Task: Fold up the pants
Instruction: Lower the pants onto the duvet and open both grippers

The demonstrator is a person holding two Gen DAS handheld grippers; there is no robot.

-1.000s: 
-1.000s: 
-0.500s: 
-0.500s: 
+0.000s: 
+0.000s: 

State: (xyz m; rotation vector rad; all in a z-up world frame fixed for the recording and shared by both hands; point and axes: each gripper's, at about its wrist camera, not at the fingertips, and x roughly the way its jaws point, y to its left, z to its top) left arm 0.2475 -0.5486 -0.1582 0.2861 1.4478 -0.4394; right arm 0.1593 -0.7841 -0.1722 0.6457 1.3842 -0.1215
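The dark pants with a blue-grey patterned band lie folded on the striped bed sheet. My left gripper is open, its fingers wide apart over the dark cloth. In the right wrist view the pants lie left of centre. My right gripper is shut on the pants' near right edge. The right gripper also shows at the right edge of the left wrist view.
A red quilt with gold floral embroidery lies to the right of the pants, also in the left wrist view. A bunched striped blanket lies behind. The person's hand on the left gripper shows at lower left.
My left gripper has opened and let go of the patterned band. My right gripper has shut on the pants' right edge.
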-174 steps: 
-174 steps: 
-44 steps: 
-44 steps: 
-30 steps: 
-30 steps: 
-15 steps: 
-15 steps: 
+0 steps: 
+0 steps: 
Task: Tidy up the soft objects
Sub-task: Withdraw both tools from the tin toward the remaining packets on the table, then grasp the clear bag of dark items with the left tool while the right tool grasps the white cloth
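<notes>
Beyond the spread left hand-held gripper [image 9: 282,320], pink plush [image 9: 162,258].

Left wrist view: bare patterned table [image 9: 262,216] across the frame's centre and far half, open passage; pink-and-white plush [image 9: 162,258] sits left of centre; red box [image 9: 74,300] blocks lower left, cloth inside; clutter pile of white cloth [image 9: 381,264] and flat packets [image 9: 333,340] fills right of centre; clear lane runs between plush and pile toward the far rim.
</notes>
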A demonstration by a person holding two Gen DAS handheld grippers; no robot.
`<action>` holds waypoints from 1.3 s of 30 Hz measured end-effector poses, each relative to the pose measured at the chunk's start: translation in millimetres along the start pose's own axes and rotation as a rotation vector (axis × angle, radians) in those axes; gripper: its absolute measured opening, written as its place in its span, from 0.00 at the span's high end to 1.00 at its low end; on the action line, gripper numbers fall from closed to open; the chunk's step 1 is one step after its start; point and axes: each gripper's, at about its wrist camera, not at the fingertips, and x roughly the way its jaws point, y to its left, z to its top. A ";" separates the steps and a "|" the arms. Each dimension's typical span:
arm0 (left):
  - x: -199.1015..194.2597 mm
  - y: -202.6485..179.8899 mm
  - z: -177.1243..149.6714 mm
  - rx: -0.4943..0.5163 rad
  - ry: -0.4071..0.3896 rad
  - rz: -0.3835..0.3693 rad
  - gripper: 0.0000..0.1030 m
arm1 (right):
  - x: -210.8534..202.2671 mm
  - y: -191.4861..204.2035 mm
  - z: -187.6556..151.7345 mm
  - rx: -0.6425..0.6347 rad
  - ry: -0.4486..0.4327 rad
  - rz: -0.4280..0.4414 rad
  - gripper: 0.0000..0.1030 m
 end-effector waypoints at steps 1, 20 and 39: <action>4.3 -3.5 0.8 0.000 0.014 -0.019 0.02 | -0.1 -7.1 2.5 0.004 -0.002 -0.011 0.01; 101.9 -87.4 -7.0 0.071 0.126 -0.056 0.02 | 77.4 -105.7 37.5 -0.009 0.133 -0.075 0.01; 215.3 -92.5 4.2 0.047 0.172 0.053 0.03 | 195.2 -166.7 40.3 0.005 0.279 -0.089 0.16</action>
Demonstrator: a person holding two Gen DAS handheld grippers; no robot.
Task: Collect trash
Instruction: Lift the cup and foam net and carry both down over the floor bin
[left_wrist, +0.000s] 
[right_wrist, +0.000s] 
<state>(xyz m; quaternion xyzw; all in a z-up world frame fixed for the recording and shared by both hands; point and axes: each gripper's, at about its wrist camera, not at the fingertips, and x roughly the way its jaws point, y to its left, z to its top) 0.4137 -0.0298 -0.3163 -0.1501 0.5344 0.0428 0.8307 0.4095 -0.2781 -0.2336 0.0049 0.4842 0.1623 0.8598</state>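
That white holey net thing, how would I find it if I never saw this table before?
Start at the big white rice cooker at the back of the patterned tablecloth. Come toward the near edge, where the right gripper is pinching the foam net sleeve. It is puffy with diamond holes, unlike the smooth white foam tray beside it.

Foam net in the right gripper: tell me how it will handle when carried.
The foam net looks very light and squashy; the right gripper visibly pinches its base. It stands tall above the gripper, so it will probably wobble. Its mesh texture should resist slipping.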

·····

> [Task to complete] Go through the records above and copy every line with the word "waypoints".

> [Result below]
`<action>` holds waypoints from 1.3 s of 30 Hz measured end-effector poses, each relative to the pose measured at the chunk's start: translation in millimetres along the start pose's own axes and rotation as a rotation vector (axis × angle, radians) in those axes; gripper: its absolute measured opening, written as its place in its span, from 0.00 at the span's high end to 1.00 at its low end; on the action line, gripper numbers fall from closed to open; the chunk's step 1 is one step after its start; point and axes: each gripper's, at about its wrist camera, not at the fingertips, and x roughly the way its jaws point, y to its left, z to its top. A ";" separates the steps and a "|" the arms. Each dimension's typical span:
 end-effector waypoints at steps 1, 20 and 39: <action>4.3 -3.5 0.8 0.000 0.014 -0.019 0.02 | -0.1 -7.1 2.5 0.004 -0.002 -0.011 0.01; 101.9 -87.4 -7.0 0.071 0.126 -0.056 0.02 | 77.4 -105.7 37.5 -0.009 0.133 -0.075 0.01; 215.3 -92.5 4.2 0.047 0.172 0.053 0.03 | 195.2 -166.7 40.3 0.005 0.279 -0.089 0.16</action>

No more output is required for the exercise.